● Directions for this task
The answer must consist of every line in the data below that holds the word "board".

═════ Given entries

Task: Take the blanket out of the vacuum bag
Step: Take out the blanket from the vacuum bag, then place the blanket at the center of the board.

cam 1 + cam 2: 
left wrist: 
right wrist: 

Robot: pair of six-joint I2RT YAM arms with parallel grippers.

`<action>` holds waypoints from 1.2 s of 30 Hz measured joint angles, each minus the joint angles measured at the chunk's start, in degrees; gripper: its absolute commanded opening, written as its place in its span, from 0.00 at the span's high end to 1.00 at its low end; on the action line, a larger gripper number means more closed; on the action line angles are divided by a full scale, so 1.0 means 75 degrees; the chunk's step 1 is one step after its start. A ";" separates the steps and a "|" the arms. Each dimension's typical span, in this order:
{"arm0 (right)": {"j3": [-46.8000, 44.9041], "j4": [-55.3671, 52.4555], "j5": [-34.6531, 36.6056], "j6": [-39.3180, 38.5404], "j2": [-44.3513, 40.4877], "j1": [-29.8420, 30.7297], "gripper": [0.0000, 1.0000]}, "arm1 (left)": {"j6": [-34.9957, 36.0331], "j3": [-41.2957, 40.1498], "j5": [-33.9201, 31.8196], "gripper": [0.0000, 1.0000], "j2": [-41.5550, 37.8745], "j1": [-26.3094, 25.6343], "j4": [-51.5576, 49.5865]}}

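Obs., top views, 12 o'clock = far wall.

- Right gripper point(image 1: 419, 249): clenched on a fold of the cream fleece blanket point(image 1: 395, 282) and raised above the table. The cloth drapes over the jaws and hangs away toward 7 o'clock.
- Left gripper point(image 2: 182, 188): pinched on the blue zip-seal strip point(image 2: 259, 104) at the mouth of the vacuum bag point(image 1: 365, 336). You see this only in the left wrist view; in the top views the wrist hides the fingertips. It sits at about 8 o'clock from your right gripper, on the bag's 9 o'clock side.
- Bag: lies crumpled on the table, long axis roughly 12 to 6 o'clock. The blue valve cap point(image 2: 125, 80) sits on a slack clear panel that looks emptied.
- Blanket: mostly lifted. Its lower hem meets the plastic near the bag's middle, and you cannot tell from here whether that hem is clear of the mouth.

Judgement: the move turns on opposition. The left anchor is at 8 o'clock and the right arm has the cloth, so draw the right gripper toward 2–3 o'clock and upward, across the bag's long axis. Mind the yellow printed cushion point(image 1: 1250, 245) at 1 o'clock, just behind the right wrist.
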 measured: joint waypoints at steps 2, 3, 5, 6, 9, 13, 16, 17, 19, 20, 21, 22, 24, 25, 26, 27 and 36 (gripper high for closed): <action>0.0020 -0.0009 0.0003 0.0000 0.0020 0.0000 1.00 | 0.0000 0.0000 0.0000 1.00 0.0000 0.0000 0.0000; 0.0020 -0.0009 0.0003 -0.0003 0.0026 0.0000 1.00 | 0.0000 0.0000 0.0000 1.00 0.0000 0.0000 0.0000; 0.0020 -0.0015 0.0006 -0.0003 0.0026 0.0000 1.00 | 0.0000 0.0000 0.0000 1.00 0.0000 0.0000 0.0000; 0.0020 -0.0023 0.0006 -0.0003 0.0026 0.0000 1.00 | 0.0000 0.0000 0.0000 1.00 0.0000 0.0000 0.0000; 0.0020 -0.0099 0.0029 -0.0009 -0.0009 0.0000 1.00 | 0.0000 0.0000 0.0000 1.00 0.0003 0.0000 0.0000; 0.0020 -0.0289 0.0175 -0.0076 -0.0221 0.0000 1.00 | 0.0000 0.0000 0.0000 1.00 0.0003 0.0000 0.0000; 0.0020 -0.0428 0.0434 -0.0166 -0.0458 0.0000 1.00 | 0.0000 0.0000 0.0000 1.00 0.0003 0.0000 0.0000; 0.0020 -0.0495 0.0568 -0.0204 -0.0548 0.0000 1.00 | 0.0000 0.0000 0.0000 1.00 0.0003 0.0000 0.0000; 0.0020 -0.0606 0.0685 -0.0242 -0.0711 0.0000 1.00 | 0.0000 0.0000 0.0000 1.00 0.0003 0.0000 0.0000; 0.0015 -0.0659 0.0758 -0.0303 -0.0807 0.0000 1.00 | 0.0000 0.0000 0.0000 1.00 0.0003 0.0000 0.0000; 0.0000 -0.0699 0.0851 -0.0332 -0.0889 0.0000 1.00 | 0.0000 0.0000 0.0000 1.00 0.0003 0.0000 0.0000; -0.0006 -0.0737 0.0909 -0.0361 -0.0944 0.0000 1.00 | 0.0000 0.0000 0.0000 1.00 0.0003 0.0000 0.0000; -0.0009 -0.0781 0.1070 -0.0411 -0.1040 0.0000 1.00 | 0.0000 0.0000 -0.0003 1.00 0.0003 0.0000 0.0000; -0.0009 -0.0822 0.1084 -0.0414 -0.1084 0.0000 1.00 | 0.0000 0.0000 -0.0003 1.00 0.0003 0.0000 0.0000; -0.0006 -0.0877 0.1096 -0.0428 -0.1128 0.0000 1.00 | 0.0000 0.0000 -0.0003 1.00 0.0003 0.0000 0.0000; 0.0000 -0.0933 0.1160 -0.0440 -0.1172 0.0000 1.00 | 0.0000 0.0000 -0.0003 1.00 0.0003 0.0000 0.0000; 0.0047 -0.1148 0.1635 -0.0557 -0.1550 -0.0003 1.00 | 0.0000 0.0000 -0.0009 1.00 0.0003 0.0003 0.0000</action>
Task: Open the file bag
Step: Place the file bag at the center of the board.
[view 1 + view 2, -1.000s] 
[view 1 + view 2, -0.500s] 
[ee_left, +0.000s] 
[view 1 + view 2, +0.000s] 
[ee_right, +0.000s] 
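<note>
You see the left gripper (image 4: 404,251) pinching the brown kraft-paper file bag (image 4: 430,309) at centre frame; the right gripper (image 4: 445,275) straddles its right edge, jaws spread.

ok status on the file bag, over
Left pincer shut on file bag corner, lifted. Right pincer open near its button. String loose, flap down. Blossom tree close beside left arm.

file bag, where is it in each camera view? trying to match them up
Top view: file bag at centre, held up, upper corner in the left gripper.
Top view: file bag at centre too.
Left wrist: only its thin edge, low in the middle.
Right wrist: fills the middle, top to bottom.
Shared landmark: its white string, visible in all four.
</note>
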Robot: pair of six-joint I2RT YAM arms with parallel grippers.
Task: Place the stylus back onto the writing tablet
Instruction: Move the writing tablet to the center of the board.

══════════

● Answer for this exercise
Step: Take out the blanket from the vacuum bag, then place the blanket at the center of the board.
Step: Place the file bag at the center of the board.
Instruction: Move the writing tablet to the center of the board.

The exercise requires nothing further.